Task objective
Retype the data that follows with no alterations, please.

↓

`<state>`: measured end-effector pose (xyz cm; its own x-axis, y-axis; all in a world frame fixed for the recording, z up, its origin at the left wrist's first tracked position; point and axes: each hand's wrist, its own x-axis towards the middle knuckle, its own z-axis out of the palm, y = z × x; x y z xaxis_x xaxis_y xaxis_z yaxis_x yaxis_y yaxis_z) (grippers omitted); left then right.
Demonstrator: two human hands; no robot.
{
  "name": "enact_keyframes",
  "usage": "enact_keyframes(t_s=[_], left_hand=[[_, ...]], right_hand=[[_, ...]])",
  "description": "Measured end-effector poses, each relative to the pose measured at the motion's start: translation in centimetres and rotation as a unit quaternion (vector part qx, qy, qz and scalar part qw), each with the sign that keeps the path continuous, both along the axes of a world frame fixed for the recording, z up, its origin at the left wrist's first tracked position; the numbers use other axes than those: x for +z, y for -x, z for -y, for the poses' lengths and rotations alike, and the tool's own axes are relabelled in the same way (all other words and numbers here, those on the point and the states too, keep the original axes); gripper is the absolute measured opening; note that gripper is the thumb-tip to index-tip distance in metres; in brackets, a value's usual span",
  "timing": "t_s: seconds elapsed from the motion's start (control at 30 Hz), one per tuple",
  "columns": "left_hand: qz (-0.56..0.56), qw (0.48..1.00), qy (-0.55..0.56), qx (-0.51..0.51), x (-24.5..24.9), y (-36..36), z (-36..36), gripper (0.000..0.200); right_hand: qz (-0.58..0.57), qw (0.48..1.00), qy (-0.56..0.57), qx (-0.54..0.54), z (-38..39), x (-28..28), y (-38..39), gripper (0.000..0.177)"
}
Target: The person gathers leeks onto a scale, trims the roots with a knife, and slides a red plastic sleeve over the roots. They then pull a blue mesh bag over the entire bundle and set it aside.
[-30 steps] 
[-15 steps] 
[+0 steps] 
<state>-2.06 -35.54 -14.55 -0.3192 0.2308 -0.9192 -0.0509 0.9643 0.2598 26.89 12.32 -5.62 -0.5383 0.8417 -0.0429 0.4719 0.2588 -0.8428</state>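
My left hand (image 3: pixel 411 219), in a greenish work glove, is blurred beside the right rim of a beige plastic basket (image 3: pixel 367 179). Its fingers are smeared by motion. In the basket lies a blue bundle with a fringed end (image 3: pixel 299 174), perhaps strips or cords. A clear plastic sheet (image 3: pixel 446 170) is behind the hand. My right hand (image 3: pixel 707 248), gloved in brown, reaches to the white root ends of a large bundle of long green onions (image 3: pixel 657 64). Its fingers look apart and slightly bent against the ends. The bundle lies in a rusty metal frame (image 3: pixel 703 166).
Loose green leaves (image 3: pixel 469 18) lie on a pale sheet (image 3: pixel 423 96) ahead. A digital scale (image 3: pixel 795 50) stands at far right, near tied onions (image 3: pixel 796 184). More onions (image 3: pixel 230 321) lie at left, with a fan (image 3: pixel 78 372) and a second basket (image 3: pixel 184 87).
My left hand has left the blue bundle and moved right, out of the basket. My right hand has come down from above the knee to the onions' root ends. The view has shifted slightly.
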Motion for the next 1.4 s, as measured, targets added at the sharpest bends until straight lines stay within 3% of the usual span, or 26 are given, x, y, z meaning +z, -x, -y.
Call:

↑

Result for this task
`<state>`: measured end-effector pose (xyz cm; its own x-axis, y-axis; all in a world frame fixed for the recording, z up, its origin at the left wrist's first tracked position; point and axes: each hand's wrist, its own x-axis towards the middle knuckle, its own z-axis out of the palm, y = z × x; x y z xaxis_x xaxis_y xaxis_z yaxis_x yaxis_y yaxis_z) (grippers omitted); left then right.
Demonstrator: two human hands; no robot.
{
  "name": "enact_keyframes",
  "usage": "enact_keyframes(t_s=[_], left_hand=[[_, ...]], right_hand=[[_, ...]])",
  "description": "Measured end-effector poses, each relative to the pose measured at the motion's start: translation in centimetres and rotation as a unit quaternion (vector part qx, qy, qz and scalar part qw), each with the sign that keeps the path continuous, both along the axes of a world frame fixed for the recording, z up, its origin at the left wrist's first tracked position; the numbers use other axes than those: x for +z, y for -x, z for -y, for the poses' lengths and rotations alike, and the tool's own axes are relabelled in the same way (all other words and numbers here, those on the point and the states too, keep the original axes); gripper is the absolute measured opening; note that gripper is the thumb-tip to index-tip distance in metres; in brackets, a value's usual span",
  "timing": "t_s: seconds elapsed from the motion's start (control at 30 Hz), one per tuple",
  "columns": "left_hand: qz (-0.56..0.56), qw (0.48..1.00), qy (-0.55..0.56), qx (-0.51..0.51), x (-24.5..24.9), y (-36..36), z (-36..36), gripper (0.000..0.200); right_hand: qz (-0.58..0.57), qw (0.48..1.00), qy (-0.56..0.57), qx (-0.54..0.54), z (-38..39), x (-28..28), y (-38..39), gripper (0.000..0.177)"
}
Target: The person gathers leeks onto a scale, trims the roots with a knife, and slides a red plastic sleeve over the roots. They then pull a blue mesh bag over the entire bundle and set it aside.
[-30 steps] 
[-15 steps] 
[+0 steps] 
<state>-2.06 -35.54 -14.55 -0.3192 0.2308 -0.9192 -0.0509 0.9643 0.2598 26.89 12.32 -5.62 -0.5383 0.8417 -0.0429 0.4719 0.2588 -0.8428</state>
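My left hand (image 3: pixel 411 219), in a greenish work glove, is blurred beside the right rim of a beige plastic basket (image 3: pixel 367 179). Its fingers are smeared by motion. In the basket lies a blue bundle with a fringed end (image 3: pixel 299 174), perhaps strips or cords. A clear plastic sheet (image 3: pixel 446 170) is behind the hand. My right hand (image 3: pixel 707 248), gloved in brown, reaches to the white root ends of a large bundle of long green onions (image 3: pixel 657 64). Its fingers look apart and slightly bent against the ends. The bundle lies in a rusty metal frame (image 3: pixel 703 166).
Loose green leaves (image 3: pixel 469 18) lie on a pale sheet (image 3: pixel 423 96) ahead. A digital scale (image 3: pixel 795 50) stands at far right, near tied onions (image 3: pixel 796 184). More onions (image 3: pixel 230 321) lie at left, with a fan (image 3: pixel 78 372) and a second basket (image 3: pixel 184 87).
My left hand has left the blue bundle and moved right, out of the basket. My right hand has come down from above the knee to the onions' root ends. The view has shifted slightly.
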Motion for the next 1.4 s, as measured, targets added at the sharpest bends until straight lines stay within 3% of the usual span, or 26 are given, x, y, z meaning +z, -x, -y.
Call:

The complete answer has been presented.